Please repeat, from the entries that follow, the lines from the one containing "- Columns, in" through the one containing "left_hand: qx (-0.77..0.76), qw" exactly, adding nothing.

SUPPLIED MATERIAL:
· · · ·

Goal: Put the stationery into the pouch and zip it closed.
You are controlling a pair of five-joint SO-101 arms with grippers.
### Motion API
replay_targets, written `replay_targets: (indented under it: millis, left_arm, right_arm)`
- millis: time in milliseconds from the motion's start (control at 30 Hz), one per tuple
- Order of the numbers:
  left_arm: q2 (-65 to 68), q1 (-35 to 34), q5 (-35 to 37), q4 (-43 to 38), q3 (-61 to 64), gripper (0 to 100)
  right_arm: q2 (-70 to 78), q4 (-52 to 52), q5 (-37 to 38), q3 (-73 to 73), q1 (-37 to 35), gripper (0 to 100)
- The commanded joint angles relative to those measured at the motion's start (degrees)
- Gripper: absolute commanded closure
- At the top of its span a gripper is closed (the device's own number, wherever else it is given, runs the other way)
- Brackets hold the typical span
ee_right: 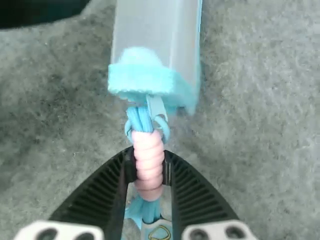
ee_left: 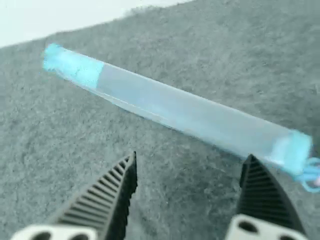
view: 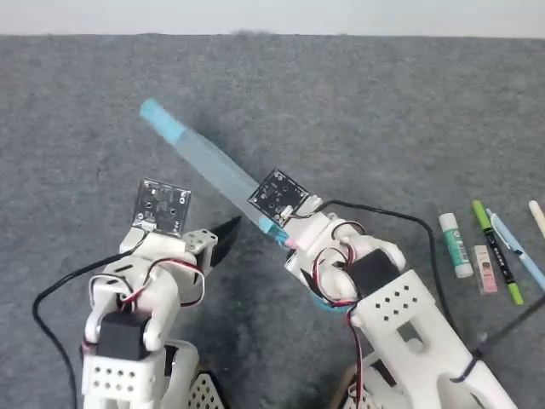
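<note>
A long translucent pouch (view: 209,162) with light-blue ends lies slantwise across the grey mat, also seen as the pouch (ee_left: 185,112) and the pouch (ee_right: 155,45). Its near end carries a zipper cord with a pink bead (ee_right: 148,162). My right gripper (ee_right: 148,172) is shut on that pink bead and cord, right gripper (view: 285,234) at the pouch's near end. My left gripper (ee_left: 187,187) stands open just short of the pouch's side, left gripper (view: 223,241) with nothing between its fingers.
Stationery lies on the mat at the right: a glue stick (view: 456,244), a pink eraser (view: 485,268), a green pen (view: 498,251), a blue pen (view: 518,250) and a pale item (view: 537,217) at the edge. A black cable (view: 426,247) runs beside the right arm.
</note>
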Motion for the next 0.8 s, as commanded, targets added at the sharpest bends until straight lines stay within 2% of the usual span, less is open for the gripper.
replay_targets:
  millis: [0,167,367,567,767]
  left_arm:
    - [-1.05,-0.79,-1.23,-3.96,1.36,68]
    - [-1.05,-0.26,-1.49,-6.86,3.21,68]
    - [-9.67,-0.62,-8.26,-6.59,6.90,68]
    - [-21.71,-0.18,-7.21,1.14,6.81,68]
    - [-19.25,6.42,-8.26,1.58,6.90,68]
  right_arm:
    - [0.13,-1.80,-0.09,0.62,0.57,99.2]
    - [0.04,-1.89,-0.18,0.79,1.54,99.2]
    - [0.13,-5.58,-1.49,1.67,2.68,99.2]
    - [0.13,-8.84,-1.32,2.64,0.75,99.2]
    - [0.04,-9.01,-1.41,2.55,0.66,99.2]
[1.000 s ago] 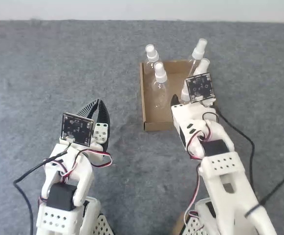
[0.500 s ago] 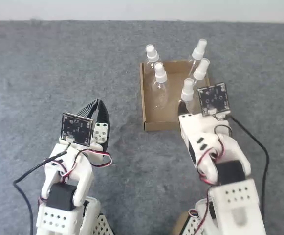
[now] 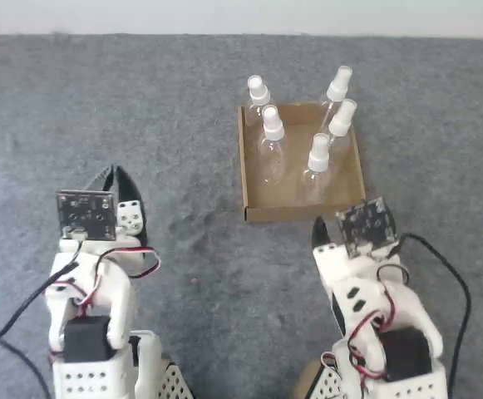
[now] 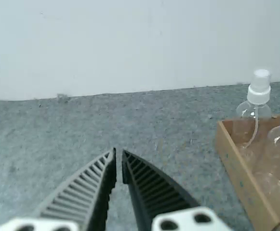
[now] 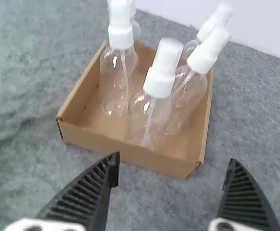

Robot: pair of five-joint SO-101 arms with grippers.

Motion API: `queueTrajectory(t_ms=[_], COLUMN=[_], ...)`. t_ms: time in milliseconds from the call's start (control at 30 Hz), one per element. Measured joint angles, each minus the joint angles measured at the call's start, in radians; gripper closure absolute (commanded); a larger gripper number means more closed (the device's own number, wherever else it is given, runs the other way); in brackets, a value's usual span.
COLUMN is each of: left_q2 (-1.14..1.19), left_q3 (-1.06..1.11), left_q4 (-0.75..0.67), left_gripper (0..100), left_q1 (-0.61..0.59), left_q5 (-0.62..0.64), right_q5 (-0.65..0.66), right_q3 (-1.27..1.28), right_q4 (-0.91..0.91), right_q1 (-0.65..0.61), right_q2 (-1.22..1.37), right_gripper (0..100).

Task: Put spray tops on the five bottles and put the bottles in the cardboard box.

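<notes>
Several clear bottles with white spray tops stand in the cardboard box, among them a front bottle and a rear-left bottle. The right wrist view looks down on the box and its bottles. My right gripper is open and holds nothing, hanging just in front of the box's near wall; one dark finger shows in the high view. My left gripper is shut on nothing, over the carpet well to the left of the box, and is visible from above as the left gripper.
Grey carpet covers the table all around the box. Each arm's white body and cables fill the near edge at lower left and lower right. A pale wall stands behind the table.
My right gripper has drawn back out of the box toward the near edge, leaving a bottle standing there. The left arm has also pulled back and shifted left.
</notes>
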Motion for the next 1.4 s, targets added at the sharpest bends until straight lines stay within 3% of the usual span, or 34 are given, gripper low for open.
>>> queueTrajectory(t_ms=[233, 667, 767, 1000, 1400], left_q2=[-0.221, -0.235, -0.235, -0.235, -0.235], left_q3=[-0.086, 0.265, 0.356, 0.425, 0.425], left_q4=[0.296, 0.181, 0.127, 0.069, 0.292], left_gripper=[99, 99, 99, 99, 99], left_q1=[-0.051, -0.046, -0.048, -0.048, -0.048], left_q5=[0.000, 0.000, 0.000, 0.000, 0.000], right_q5=[0.112, 0.123, 0.123, 0.123, 0.126], right_q3=[0.060, 0.305, 0.345, 0.453, 0.456], right_q4=[0.068, 0.068, 0.068, 0.038, -0.017], right_q1=[0.069, 0.427, 0.480, 0.517, 0.514], right_q2=[-0.149, -0.144, -0.146, -0.146, -0.143], right_gripper=[71.7, 71.9, 75.8, 99.3, 96.8])
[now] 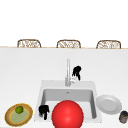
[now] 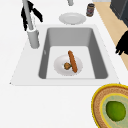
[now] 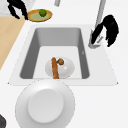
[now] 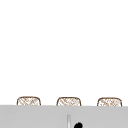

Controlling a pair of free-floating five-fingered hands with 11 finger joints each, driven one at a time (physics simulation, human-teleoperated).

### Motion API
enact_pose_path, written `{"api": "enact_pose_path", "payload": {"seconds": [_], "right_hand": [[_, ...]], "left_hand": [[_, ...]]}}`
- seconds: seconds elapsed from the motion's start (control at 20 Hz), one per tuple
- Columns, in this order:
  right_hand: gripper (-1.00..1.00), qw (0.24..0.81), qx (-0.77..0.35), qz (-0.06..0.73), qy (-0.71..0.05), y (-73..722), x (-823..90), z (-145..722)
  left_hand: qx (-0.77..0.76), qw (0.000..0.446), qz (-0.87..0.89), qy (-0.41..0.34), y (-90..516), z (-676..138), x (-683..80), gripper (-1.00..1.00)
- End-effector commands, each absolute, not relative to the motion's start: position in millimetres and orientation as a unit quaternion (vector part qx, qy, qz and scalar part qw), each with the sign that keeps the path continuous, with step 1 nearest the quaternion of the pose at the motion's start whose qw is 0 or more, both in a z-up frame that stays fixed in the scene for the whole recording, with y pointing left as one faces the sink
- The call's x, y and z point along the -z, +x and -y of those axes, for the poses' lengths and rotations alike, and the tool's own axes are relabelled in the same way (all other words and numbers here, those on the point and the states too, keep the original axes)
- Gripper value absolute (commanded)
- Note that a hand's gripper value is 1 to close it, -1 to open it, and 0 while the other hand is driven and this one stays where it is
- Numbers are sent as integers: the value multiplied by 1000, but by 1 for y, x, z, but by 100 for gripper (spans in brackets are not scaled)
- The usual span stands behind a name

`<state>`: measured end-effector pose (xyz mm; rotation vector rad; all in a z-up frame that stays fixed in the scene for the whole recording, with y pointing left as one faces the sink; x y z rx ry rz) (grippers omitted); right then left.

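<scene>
My right hand (image 1: 77, 71) hovers just right of the faucet (image 1: 68, 72), fingers hanging loosely down over its small side lever (image 1: 73, 79); I cannot tell whether they touch it. The same hand is by the faucet in the left side view (image 2: 30, 15), the right side view (image 3: 109, 27) and the upper view (image 4: 78, 125). My left hand (image 1: 44, 111) hangs relaxed over the sink's front left rim, holding nothing, also seen in the side views (image 2: 122, 45) (image 3: 16, 10). In the sink basin (image 2: 93, 50) lies a white plate (image 2: 60, 68) with a brown sausage (image 2: 72, 61) and a small brown lump (image 2: 67, 66).
A large red sphere (image 1: 67, 114) covers the sink's front. A wicker plate (image 1: 10, 117) with a green lime (image 1: 19, 109) lies on the counter at left. At right are a white plate (image 1: 109, 104) and a dark jar (image 1: 123, 116). Three woven chair backs (image 1: 68, 44) stand behind the counter.
</scene>
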<state>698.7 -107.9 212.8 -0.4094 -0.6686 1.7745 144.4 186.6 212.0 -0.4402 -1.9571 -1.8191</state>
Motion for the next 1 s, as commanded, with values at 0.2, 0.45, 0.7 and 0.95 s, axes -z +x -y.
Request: {"api": "enact_pose_path", "payload": {"seconds": [0.2, 0.45, 0.7, 0.95], "right_hand": [[-100, 585, -737, 285, -184, 697, -258, 130], [-100, 571, -739, 303, -190, 689, -271, 147], [-100, 558, -742, 314, -197, 675, -281, 167], [-100, 544, -742, 341, -195, 656, -287, 188]], "left_hand": [[656, 215, 706, -159, 144, -187, -212, 0], [656, 215, 706, -159, 144, -187, -212, 0], [656, 215, 706, -159, 144, -187, -212, 0], [656, 215, 706, -159, 144, -187, -212, 0]]}}
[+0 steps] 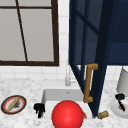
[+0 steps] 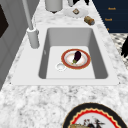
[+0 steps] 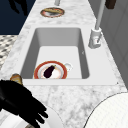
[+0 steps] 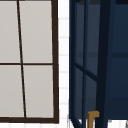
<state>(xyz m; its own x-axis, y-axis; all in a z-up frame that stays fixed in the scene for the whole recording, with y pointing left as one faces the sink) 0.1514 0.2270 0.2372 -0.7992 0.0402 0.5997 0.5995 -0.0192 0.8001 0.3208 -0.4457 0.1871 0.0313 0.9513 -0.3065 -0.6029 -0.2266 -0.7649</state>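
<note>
My right hand [image 1: 120,98] hovers over a white plate [image 1: 113,106] on the counter at the right, its fingers spread and pointing down at a small brown item [image 1: 122,107]. The right side view has this hand [image 3: 20,101] close up above the plate [image 3: 53,120]. My left hand [image 1: 39,109] hangs at the sink's front left corner with relaxed fingers pointing down, holding nothing; the same hand [image 3: 18,6] floats off the counter's edge. In the sink [image 2: 100,57] lies a red-rimmed plate [image 2: 65,58] with a dark eggplant [image 2: 77,56] on it. A red ball [image 1: 67,114] covers the sink's front.
A dark blue cabinet door [image 1: 85,50] with a wooden handle [image 1: 88,83] stands open over the sink's right half. The faucet [image 1: 67,77] rises behind the basin. A patterned plate [image 1: 13,104] lies left, a cork-like piece [image 1: 103,114] and a pale jar [image 1: 123,80] right.
</note>
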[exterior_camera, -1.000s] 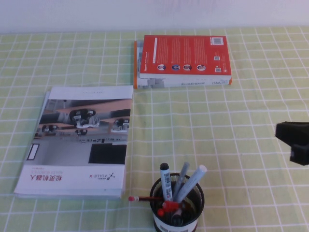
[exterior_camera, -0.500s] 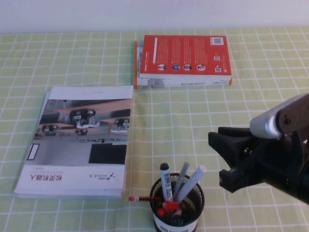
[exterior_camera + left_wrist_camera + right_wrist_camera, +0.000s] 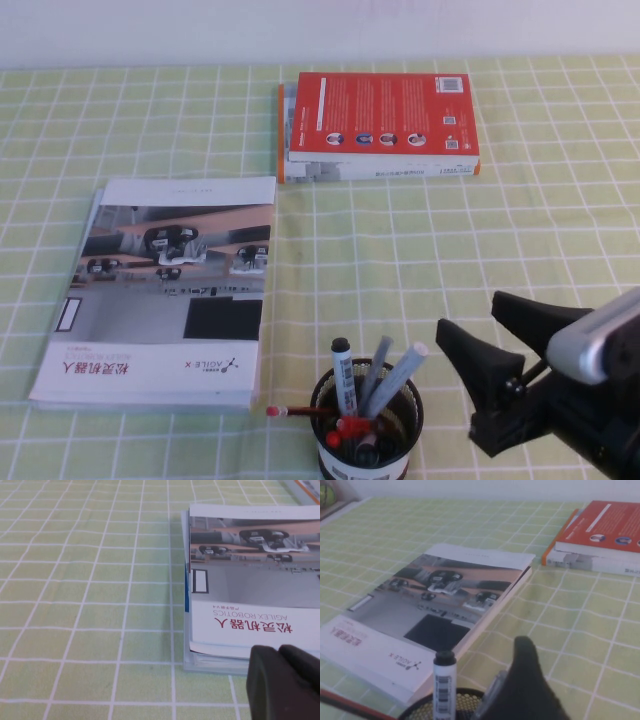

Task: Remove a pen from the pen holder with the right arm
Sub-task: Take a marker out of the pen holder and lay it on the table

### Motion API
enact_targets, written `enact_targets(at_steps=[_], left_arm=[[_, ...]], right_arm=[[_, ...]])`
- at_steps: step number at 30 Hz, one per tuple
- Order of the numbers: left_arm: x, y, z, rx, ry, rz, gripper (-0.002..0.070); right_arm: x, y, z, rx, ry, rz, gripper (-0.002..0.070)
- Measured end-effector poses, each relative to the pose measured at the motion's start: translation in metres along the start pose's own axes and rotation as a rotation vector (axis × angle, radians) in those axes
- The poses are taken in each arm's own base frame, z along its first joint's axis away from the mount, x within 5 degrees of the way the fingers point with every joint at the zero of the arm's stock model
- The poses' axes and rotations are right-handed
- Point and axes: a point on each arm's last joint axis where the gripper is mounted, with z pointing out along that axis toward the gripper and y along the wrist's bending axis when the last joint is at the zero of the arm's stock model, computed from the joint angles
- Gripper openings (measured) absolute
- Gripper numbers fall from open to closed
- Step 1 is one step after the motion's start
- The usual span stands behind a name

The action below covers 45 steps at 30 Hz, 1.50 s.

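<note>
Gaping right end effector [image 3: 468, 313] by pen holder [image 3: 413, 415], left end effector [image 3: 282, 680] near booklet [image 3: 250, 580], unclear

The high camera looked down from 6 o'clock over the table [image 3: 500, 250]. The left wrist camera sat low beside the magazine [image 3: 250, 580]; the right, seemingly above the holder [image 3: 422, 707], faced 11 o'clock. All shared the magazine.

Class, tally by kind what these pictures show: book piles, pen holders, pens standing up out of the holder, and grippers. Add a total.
Book piles: 2 (red-covered pile, AgileX pile)
Pen holder: 1
Pens standing up: 3 (black-capped marker, grey pen, light-capped pen)
Grippers: 2 (left gripper near the AgileX pile's corner; right gripper, open, beside the pen holder)
Total: 8
</note>
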Motion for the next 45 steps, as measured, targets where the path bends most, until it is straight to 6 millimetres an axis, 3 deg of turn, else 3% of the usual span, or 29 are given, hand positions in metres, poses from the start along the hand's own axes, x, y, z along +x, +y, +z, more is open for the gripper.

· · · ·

SOLUTION FOR THIS EXERCISE:
- Columns, in this order:
  right_hand: gripper (-1.00..1.00), qw (0.24..0.81), qx (-0.77..0.35), qz (-0.06..0.73), qy (-0.71..0.05), y (-73..722), x (-823..90), z (-145..722)
  left_hand: qx (-0.77..0.76), qw (0.000..0.446), qz (-0.87..0.89), qy (-0.41..0.34), y (-90..516), z (-676..138), x (-683..80), gripper (-1.00..1.00)

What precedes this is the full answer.